Work task:
The response must contain every line from the records below that has "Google".

Data shown:
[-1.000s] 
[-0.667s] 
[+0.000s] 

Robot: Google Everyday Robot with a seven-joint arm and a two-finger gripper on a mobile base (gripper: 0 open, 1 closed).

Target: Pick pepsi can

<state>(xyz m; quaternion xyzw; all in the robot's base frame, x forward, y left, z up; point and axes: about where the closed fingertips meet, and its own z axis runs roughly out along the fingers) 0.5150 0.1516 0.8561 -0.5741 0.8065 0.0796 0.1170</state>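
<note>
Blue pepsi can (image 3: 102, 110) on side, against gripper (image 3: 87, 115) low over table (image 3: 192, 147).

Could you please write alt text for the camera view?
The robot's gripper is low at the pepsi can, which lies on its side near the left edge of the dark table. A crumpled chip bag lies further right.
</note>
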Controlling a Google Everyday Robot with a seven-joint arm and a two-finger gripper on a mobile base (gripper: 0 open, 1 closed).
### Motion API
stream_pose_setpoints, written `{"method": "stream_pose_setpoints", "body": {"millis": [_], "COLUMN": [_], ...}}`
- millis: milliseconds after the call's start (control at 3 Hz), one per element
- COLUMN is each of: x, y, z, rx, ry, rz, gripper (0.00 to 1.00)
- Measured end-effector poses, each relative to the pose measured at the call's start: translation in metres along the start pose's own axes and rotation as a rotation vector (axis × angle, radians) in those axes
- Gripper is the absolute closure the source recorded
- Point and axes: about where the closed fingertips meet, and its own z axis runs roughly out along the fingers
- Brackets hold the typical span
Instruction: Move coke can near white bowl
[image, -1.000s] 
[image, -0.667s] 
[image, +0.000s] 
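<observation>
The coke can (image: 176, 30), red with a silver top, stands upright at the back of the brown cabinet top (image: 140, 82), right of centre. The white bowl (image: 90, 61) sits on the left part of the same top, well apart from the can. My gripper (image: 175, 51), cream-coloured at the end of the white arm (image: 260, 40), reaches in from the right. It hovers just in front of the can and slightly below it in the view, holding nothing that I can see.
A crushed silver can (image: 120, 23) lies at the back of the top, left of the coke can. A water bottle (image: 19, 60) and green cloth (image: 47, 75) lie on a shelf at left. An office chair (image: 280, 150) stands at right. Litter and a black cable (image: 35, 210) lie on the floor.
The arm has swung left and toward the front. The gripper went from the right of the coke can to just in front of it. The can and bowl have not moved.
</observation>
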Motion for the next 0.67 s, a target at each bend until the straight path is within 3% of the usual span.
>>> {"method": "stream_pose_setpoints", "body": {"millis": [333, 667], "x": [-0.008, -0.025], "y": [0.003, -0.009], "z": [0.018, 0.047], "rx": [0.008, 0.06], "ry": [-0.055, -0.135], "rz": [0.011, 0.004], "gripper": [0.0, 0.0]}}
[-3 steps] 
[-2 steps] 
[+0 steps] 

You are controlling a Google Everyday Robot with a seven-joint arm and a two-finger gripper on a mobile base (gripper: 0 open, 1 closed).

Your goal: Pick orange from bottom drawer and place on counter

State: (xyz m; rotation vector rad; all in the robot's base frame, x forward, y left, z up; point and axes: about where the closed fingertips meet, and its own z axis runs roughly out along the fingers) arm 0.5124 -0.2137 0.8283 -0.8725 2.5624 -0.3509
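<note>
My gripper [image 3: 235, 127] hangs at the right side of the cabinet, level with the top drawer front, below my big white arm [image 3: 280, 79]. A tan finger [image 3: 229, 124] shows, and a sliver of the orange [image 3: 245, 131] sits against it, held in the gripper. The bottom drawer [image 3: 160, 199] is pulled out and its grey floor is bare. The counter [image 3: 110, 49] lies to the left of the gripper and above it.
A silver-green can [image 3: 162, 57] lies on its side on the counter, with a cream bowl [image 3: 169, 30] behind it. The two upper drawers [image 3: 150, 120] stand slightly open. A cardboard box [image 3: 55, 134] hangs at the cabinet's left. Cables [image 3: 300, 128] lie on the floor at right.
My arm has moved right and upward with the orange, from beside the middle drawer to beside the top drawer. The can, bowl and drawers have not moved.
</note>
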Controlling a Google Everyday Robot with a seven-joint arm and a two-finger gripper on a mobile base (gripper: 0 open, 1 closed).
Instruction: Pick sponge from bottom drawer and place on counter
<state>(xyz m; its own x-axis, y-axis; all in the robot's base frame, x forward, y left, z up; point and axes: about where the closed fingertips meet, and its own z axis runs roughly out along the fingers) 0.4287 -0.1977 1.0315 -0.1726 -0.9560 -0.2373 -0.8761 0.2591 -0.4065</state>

Reply to the exercise:
Robot: Google Everyday Robot with a seven-joint arm and a two-finger gripper on a mobile base (gripper: 0 open, 1 closed).
Controlling a Google Everyday Robot with a seven-joint arm and a two-finger gripper on a mobile base (gripper: 0 open, 1 closed).
You are controlling a Google Everyday Robot with a seven-joint arm and a two-finger gripper on a mobile base (gripper: 0 open, 1 closed).
Controlling a Google Everyday Robot with a seven-joint arm and a two-finger gripper on a mobile base (gripper: 0 open, 1 closed).

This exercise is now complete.